• _PROBLEM TO WORK ON_: Could you write out the line containing "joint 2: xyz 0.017" and all the lines below it in the data, exactly, through the final one and nothing else?

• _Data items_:
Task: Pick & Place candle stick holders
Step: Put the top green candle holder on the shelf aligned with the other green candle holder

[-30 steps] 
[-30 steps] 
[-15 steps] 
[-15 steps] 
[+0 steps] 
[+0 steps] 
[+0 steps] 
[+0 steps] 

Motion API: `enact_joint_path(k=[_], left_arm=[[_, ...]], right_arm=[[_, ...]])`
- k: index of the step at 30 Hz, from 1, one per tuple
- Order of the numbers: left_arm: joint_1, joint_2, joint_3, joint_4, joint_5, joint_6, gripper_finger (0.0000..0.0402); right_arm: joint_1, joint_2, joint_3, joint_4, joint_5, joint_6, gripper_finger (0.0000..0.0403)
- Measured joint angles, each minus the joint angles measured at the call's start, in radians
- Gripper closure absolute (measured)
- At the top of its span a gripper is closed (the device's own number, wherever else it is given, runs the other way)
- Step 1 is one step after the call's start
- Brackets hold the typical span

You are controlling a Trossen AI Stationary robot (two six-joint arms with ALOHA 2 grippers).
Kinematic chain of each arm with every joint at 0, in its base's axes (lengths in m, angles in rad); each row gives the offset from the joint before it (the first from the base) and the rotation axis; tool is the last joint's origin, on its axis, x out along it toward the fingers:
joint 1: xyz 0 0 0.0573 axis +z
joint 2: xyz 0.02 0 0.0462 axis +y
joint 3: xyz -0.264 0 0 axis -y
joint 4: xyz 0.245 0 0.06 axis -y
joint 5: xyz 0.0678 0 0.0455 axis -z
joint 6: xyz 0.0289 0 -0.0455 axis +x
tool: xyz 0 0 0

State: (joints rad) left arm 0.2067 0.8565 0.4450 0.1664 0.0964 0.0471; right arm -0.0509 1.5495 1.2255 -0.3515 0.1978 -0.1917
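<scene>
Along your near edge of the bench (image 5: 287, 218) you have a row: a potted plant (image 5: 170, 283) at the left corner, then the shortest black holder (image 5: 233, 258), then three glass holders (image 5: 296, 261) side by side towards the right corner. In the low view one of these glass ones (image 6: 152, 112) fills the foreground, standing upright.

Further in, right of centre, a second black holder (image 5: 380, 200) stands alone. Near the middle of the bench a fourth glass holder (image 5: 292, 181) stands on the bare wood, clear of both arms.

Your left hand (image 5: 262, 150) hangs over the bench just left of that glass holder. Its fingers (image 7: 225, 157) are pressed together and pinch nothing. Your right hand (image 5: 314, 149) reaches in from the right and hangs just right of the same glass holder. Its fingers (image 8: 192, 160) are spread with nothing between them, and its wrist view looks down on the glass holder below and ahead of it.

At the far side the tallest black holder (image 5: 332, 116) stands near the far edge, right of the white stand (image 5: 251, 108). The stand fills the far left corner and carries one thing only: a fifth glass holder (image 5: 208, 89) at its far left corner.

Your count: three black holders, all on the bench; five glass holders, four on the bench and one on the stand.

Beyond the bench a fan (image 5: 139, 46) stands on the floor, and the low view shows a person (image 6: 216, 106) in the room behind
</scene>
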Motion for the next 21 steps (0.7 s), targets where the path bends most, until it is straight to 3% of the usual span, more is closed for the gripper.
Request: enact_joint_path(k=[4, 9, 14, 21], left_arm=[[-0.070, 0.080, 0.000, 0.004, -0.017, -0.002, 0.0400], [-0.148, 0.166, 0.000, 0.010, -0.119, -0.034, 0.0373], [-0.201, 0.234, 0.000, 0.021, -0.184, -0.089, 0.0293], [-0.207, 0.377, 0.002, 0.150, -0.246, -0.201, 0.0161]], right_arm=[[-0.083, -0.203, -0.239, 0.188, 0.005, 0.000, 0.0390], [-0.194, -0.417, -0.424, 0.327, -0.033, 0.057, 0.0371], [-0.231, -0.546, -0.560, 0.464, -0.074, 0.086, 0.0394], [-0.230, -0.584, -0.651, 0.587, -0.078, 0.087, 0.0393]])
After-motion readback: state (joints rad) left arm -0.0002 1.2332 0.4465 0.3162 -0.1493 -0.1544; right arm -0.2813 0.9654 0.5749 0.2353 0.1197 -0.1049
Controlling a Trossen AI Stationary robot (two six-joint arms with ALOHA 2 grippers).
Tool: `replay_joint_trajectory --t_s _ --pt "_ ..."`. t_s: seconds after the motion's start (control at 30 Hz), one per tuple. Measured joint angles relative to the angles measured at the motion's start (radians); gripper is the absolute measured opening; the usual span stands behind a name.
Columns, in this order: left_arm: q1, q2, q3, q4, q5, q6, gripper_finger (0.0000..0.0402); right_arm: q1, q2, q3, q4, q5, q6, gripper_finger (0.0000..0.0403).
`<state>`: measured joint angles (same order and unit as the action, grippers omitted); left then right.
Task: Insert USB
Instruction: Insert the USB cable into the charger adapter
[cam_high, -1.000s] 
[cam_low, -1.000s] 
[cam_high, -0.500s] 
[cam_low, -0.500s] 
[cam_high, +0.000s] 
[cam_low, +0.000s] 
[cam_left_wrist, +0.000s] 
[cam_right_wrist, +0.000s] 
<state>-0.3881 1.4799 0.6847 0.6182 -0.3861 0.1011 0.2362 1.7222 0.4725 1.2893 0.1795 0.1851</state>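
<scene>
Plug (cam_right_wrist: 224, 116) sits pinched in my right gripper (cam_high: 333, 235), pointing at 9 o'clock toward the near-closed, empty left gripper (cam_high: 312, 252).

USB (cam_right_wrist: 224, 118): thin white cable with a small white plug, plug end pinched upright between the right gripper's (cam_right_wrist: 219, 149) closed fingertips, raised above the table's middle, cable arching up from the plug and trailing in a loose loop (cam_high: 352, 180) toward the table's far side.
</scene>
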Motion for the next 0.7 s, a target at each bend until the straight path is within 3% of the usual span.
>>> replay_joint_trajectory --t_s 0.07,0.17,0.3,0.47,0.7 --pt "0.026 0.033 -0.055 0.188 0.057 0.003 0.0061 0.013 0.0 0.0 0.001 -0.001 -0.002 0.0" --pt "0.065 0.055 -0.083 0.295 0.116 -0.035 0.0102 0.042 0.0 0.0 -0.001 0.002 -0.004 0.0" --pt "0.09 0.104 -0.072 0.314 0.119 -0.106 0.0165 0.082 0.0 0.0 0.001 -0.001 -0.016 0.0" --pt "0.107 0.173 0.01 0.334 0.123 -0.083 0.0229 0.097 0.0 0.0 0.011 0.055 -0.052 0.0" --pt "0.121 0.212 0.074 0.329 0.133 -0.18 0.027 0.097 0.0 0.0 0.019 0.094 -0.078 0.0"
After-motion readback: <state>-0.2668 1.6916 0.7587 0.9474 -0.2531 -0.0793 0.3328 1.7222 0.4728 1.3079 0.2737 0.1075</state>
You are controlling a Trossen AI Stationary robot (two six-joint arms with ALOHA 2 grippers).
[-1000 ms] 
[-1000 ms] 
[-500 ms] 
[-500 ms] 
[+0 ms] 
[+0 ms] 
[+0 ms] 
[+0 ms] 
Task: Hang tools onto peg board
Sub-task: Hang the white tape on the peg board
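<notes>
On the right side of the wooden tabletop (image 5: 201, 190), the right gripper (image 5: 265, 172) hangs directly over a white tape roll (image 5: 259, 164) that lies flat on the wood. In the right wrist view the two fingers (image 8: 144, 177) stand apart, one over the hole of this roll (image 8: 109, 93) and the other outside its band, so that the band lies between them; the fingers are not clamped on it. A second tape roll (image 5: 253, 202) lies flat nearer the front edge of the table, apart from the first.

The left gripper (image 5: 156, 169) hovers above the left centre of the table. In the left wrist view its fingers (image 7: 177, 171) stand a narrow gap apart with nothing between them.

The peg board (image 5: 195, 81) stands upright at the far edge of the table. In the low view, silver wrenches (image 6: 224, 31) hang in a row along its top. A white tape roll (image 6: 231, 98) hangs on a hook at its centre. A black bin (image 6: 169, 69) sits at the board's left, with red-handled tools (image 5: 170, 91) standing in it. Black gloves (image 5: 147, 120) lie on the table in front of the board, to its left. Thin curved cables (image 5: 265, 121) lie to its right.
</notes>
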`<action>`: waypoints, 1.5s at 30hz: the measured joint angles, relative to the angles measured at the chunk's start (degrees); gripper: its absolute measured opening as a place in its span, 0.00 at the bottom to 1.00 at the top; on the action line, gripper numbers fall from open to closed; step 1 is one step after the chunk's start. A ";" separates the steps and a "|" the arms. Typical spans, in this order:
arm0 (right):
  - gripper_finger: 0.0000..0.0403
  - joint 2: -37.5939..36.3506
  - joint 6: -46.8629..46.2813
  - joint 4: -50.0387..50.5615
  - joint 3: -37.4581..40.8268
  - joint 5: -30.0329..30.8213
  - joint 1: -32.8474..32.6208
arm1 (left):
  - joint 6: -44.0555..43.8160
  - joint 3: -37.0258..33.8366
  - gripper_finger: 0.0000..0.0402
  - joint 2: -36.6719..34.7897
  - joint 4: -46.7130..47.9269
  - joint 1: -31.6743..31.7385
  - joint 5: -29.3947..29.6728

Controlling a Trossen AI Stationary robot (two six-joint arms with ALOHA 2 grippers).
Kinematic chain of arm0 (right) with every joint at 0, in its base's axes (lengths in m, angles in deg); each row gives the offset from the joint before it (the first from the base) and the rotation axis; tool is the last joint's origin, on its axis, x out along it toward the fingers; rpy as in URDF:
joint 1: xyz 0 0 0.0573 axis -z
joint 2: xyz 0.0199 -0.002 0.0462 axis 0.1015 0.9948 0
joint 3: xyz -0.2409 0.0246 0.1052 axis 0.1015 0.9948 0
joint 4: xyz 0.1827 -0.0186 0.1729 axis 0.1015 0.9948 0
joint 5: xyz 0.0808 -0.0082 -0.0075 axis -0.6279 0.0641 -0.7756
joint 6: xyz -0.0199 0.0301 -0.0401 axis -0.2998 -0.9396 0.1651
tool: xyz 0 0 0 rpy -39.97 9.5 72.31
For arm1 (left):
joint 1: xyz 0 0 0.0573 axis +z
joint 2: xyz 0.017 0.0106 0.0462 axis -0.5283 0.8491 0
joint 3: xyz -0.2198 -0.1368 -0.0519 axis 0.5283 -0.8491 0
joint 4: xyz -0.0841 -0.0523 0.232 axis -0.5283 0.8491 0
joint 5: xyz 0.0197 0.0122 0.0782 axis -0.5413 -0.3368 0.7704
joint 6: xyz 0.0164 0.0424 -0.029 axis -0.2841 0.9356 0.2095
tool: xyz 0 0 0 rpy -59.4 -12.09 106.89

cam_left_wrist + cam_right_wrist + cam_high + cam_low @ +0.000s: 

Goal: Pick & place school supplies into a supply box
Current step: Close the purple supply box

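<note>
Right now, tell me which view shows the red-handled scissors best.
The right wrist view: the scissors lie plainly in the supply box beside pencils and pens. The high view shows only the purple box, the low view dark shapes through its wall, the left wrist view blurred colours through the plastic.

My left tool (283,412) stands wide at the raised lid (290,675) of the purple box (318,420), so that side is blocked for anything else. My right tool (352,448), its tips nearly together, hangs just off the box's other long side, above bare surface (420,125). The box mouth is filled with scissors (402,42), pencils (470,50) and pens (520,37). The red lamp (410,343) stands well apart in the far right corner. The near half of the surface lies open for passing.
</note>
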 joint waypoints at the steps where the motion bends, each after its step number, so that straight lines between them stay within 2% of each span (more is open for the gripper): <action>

• _EXERCISE OUTPUT_:
joint 2: xyz 0.017 0.0106 0.0462 axis -0.5283 0.8491 0
joint 3: xyz -0.2198 -0.1368 -0.0519 axis 0.5283 -0.8491 0
joint 4: xyz -0.0841 -0.0523 0.232 axis -0.5283 0.8491 0
joint 5: xyz 0.0197 0.0122 0.0782 axis -0.5413 -0.3368 0.7704
joint 6: xyz 0.0164 0.0424 -0.029 axis -0.2841 0.9356 0.2095
tool: xyz 0 0 0 rpy -59.4 -12.09 106.89

cam_left_wrist + cam_right_wrist + cam_high + cam_low @ +0.000s: 

Goal: Pick & place school supplies into a supply box
Current step: Close the purple supply box

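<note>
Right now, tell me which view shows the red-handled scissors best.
The right wrist view: the scissors lie plainly in the supply box beside pencils and pens. The high view shows only the purple box, the low view dark shapes through its wall, the left wrist view blurred colours through the plastic.

My left tool (283,412) stands wide at the raised lid (290,675) of the purple box (318,420), so that side is blocked for anything else. My right tool (352,448), its tips nearly together, hangs just off the box's other long side, above bare surface (420,125). The box mouth is filled with scissors (402,42), pencils (470,50) and pens (520,37). The red lamp (410,343) stands well apart in the far right corner. The near half of the surface lies open for passing.
</note>
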 joint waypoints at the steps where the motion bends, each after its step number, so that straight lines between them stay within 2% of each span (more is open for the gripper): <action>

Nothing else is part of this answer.